Return exactly the span of lines in the following data that opens with the line containing "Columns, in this" and closes with the line containing "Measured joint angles". Include nothing else.
*** Opening of Information ***
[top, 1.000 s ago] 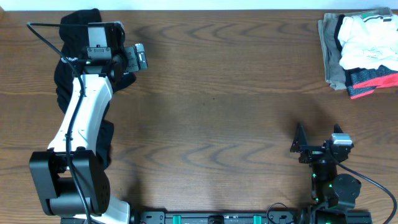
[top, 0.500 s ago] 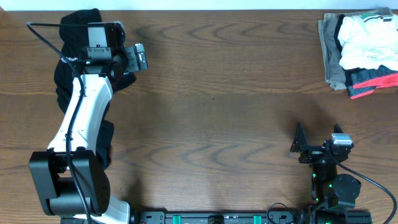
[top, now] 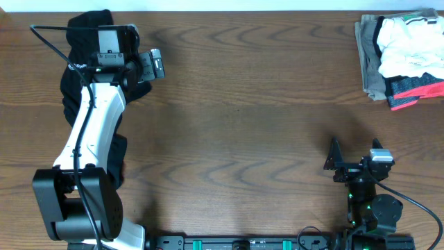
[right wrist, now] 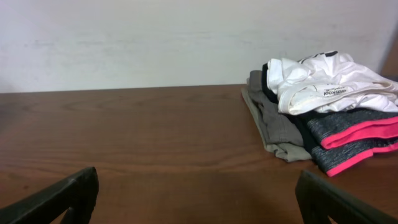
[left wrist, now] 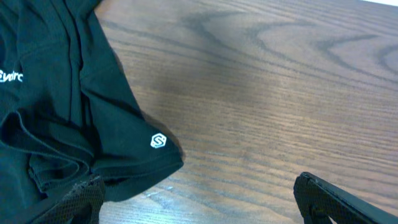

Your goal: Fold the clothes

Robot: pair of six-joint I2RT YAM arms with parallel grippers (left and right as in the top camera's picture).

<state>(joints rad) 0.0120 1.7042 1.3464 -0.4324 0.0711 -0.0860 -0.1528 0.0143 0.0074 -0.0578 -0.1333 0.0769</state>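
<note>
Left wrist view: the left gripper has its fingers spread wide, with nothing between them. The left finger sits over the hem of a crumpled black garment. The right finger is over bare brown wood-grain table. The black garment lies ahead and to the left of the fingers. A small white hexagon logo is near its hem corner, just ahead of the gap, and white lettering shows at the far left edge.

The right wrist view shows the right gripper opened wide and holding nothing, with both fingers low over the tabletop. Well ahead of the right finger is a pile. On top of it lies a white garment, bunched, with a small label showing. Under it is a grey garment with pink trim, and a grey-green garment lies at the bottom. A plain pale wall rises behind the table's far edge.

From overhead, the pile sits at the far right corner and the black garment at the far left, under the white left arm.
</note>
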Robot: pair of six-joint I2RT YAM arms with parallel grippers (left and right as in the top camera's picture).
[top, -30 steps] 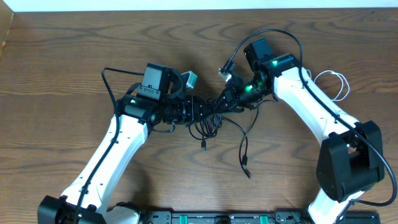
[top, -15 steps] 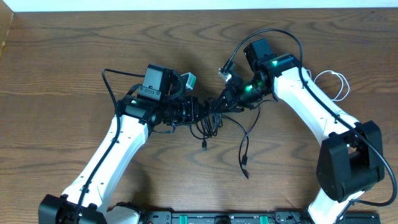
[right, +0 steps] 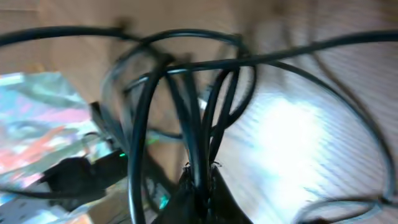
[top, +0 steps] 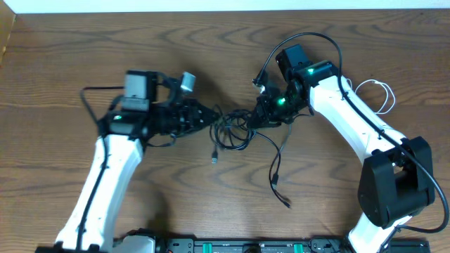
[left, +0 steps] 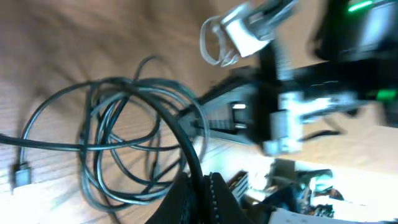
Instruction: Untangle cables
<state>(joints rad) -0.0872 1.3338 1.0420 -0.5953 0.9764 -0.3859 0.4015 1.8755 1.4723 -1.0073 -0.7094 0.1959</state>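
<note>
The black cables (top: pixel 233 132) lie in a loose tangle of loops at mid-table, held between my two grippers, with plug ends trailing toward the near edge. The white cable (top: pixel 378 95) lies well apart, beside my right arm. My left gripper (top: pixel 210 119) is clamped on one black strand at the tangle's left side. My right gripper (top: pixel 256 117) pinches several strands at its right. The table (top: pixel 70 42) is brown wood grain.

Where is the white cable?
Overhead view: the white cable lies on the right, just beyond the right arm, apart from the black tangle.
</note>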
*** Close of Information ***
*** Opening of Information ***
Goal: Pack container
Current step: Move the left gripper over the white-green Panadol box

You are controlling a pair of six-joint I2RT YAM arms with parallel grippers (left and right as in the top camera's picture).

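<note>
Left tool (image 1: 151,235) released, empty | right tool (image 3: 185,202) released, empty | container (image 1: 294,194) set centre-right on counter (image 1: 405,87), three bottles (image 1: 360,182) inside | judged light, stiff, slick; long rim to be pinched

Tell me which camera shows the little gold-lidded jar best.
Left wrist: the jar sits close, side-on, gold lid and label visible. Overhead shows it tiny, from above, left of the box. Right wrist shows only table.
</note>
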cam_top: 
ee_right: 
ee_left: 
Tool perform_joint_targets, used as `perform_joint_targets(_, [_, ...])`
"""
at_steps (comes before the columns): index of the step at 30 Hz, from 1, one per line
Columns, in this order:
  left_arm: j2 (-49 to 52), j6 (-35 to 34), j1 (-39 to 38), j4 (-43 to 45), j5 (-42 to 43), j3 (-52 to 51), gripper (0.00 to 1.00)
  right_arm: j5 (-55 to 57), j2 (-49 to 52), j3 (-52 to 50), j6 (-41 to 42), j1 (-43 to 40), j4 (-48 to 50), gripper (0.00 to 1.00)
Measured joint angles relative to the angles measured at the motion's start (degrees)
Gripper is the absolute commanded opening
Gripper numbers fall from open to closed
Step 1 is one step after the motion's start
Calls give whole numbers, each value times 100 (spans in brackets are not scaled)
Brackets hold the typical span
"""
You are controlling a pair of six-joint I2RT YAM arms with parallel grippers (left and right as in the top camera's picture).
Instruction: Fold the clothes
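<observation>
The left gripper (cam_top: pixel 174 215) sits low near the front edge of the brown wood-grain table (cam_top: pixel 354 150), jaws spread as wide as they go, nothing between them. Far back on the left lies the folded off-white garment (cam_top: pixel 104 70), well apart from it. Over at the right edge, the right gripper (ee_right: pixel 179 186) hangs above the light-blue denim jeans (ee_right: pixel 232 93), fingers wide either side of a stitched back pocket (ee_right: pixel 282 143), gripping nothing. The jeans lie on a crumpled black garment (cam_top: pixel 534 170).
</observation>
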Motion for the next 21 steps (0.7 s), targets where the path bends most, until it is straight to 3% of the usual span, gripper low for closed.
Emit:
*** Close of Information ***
## Solution for this problem
Columns, in this order:
  left_arm: j2 (-49 to 52), j6 (-35 to 34), j1 (-39 to 38), j4 (-43 to 45), j5 (-42 to 43), j3 (-52 to 51), gripper (0.00 to 1.00)
  right_arm: j5 (-55 to 57), j2 (-49 to 52), j3 (-52 to 50), j6 (-41 to 42), j1 (-43 to 40), j4 (-48 to 50), gripper (0.00 to 1.00)
Measured joint angles relative to the angles measured at the motion's start (degrees)

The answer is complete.